▶ _Work order_:
Write out each line of the entries below that holds the word "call".

▶ _Study material_:

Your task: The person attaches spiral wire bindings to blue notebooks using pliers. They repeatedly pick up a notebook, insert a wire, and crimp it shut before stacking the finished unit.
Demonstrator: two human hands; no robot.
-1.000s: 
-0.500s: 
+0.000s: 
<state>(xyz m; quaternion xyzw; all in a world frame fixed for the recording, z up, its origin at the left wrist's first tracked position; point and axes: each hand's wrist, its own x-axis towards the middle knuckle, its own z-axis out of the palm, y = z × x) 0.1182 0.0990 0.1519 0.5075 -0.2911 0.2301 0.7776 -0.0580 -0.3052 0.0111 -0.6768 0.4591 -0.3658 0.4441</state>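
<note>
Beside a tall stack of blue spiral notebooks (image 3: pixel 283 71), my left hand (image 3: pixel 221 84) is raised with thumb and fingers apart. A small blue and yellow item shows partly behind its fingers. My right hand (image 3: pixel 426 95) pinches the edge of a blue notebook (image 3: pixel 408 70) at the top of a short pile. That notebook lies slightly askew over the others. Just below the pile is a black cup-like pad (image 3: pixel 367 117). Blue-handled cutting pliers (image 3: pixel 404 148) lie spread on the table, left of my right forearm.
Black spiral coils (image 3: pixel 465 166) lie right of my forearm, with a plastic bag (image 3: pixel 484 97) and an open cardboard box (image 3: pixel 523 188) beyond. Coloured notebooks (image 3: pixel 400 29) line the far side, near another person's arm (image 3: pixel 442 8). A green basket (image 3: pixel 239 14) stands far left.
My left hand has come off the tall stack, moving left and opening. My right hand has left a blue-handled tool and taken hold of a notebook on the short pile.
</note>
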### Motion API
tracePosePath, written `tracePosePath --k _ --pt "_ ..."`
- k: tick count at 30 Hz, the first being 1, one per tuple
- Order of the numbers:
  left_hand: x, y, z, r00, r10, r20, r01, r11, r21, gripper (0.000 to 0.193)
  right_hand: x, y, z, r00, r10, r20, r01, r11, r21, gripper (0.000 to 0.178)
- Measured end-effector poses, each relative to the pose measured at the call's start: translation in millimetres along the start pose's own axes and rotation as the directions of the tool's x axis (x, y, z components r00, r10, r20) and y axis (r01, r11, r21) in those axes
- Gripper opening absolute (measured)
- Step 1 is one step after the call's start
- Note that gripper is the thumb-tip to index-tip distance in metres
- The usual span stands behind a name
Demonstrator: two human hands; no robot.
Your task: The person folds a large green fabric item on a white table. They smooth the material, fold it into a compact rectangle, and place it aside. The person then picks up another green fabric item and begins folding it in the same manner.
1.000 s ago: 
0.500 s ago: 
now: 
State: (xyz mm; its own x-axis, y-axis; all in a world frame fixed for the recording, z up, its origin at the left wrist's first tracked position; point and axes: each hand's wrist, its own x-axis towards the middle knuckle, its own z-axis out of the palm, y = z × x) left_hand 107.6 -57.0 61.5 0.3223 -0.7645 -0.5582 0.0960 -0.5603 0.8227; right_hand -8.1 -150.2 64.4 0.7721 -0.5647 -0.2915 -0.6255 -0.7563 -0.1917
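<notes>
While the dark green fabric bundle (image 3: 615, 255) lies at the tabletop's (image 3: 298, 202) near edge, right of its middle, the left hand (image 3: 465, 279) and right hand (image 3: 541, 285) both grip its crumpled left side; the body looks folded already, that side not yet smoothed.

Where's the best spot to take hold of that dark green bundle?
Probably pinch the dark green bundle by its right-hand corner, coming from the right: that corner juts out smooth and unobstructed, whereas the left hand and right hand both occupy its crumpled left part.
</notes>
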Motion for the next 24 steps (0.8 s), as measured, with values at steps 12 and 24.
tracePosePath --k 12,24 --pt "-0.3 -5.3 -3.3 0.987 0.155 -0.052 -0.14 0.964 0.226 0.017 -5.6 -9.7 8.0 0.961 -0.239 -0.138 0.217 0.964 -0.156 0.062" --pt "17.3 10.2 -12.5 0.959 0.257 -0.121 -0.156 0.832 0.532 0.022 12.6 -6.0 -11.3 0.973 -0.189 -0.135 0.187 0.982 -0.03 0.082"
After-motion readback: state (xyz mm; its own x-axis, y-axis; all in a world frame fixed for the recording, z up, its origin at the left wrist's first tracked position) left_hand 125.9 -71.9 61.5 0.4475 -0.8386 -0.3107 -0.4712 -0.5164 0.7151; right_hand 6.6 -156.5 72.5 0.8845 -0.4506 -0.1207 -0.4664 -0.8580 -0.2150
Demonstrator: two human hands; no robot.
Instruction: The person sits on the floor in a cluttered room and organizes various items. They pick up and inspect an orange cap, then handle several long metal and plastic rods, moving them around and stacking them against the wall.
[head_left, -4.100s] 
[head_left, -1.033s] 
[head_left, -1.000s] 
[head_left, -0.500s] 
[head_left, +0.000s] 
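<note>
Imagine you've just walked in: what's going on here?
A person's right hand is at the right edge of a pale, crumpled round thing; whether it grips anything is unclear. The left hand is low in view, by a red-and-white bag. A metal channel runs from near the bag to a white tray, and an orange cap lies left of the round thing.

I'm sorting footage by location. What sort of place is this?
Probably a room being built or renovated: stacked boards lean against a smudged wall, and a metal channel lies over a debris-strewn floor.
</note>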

▶ _Result for this exercise_:
- Measured end-effector poses, each relative to the pose measured at the call's start: translation in millimetres along the start pose's own axes and rotation as the directions of the tool's x axis (x, y, z components r00, r10, r20) and y axis (r01, r11, r21) in those axes
- Step 1 is one step after the call's start

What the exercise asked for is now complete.